Мельком оглядываюсь, но плывущим зрением цепляю лишь белоснежное джакузи и две раковины, утопленные в каменную столешницу, высокий пенал и комод со стопкой синих полотенец, а затем Олег делает еще один шаг ко мне, и я обо всем забываю.

Есть только он. Большой, сильный, пугающий. Сжимаюсь, стараясь прикрыть стратегически важные места и пячусь, пока не упираюсь спиной во что-то жесткое и холодное.

Замираю, затаив дыхание, и не отшатываюсь лишь потому, что и так зажата со всех сторон. Мой же пленитель неторопливо протягивает руку, но не касается, а лишь распахивает стеклянную дверцу, в которую я вжимаюсь, и жестом показывает забираться внутрь.

– Заходи, – давит, не повышая голоса, а мне в обморок хочется упасть, только вот организм сопротивляется и продолжает бодрствовать.

Перешагиваю порог, потому что выбора нет, и теряюсь. Чувствую спиной глубокое дыхание. Сомов и тут не оставляет меня одну.

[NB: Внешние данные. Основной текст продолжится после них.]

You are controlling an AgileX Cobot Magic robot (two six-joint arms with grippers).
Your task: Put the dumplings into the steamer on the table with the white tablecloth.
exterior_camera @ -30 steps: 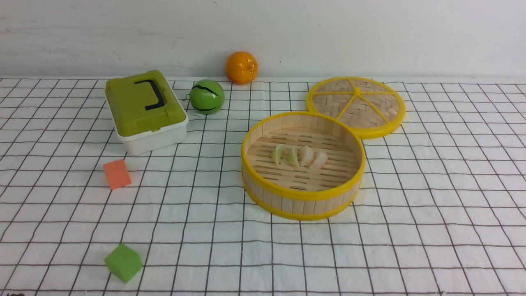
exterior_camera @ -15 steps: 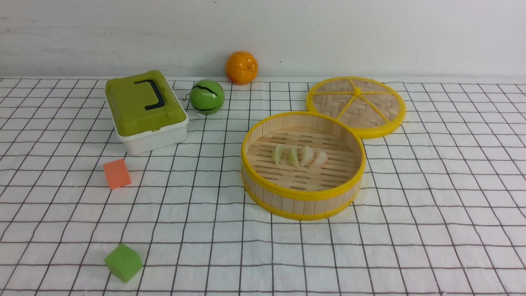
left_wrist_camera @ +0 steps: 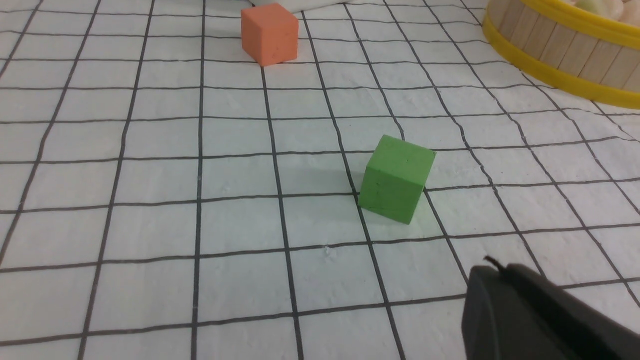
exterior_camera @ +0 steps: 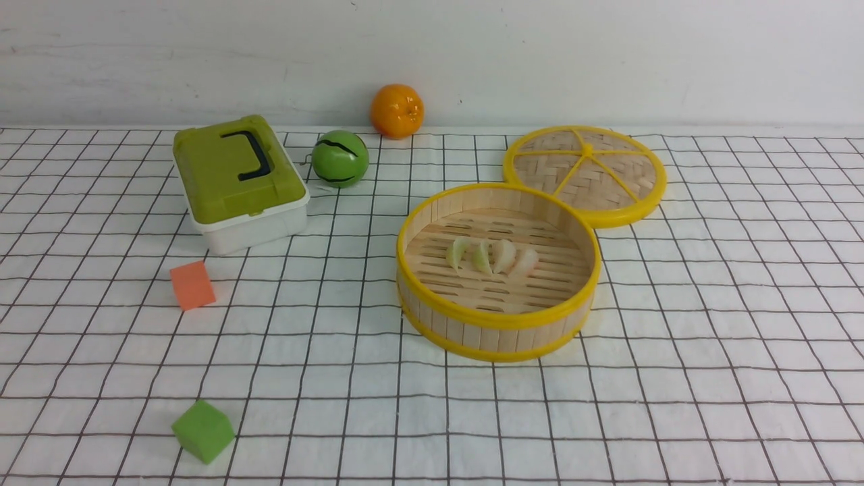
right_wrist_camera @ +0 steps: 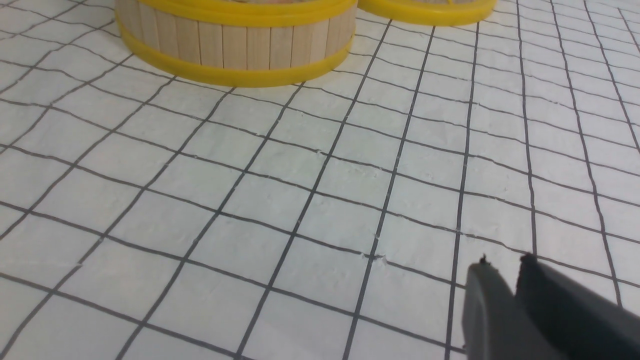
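While dumplings (exterior_camera: 491, 256) sit in steamer (exterior_camera: 497, 317) | left pincer (left_wrist_camera: 492, 280) clenched | right pincer (right_wrist_camera: 502, 280) slightly parted, empty

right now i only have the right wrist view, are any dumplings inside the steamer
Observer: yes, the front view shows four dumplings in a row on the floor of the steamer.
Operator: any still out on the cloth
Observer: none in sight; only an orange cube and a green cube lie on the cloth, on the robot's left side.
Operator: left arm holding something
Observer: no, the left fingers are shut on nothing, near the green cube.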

Он заходит следом.

– М-можно, я сама помоюсь, – выдавливаю, боясь обернуться.

– Зачем же, я помогу, – произносит обманчиво мягко, отчего волоски на руках становятся дыбом, а потом командует. – Руками в стену упрись и не шевелись.

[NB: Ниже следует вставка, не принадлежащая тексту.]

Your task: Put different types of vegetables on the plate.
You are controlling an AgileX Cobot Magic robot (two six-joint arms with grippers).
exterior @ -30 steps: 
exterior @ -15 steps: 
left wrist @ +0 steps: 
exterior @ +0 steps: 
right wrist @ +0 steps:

Мысленно всячески сопротивляюсь, но в реальности делаю, как велено, и грустно прикрываю глаза. Все, что со мной происходит в последний час напоминает какой-то жуткий сюр. И я не знаю, сколько еще продержусь, чтобы не завыть белугой.

Боже, когда я узнала новость, что мой муж попал в аварию и погиб, я напилась. Открыла его бар, к которому мне запрещалось ранее прикасаться, достала бутылку какой-то коллекционной дряни и напилась. Вусмерть.

С радости. Я отмечала свою свободу. Свободу от монстра, свободу от клетки, свободу от побоев и тотального всевластия Власова. И неважно, что потом мой дикий смех перерос в жуткий вой. Это выходил весь стресс, весь негатив и весь ужас, который копился все годы нашей совместной жизни.

Именно тогда, двадцать седьмого сентября, я отмечала свой новый день рождения, в который поклялась себе больше никогда не выходить замуж и не позволять ни одному человеку мной командовать и меня унижать.

И вот еще год не прошел, а я… я уже нарушила свою клятву.

Руки дают слабину и подгибаются, я упираюсь лбом в стеклянную перегородку и жмурю глаза до боли. Хочется быть сильной, но у меня опять ничего не выходит.

Я сдаюсь. И одновременно со всхлипом, который идет из самого нутра, на меня обрушивается тропический ливень. Упругие теплые струи заставляют сначала вздрогнуть, но постепенно расслабляют, согревая замерзшее изнутри и снаружи тело. А потом спины касается что-то мягкое и начинает плавно двигаться вдоль позвоночника, по плечам и предплечьям, по шее и груди, попе и бедрам.

Пенные потоки скользят по телу, а носа касается яркий цитрусово-ментоловый запах. Он кружит голову и почему-то успокаивает. Так пахнет Олег. Я помню.

Сомов аккуратно водит мыльной губкой по телу, уделяя внимание каждому участку. И теперь в его действиях я не чувствую жадных касаний, скорее расслабляющие, а потому дезориентирующие.

– Перестань зажиматься, я все равно тебя вымою, везде, – сквозь шум воды раздается его будоражащий голос, и губка скользит уже по внутренней стороне бедра.

Стараюсь не реагировать, но это почти невозможно. Не убитая до конца моим покойным мужем природная скромность требует сдвинуть ноги, чтобы запретить такие фривольные прикосновения чужих рук. Но я заставляю себя стоять смирно и не шевелиться. Угроза о продолжении еще свежа в памяти.

– Поворачивайся, – хриплый баритон бьет током по оголенным нервам.

Секунду медлю, а потом делаю, что велят, и моментально проваливаюсь в темно-синий пронизывающий взгляд. Он давит, сканирует, считывает все до одной эмоции, пусть я и стараюсь мысленно закрыться. Но, кажется, этому мужчине подвластно все. Он будто видит меня насквозь, сам же так и остается по большей части загадкой.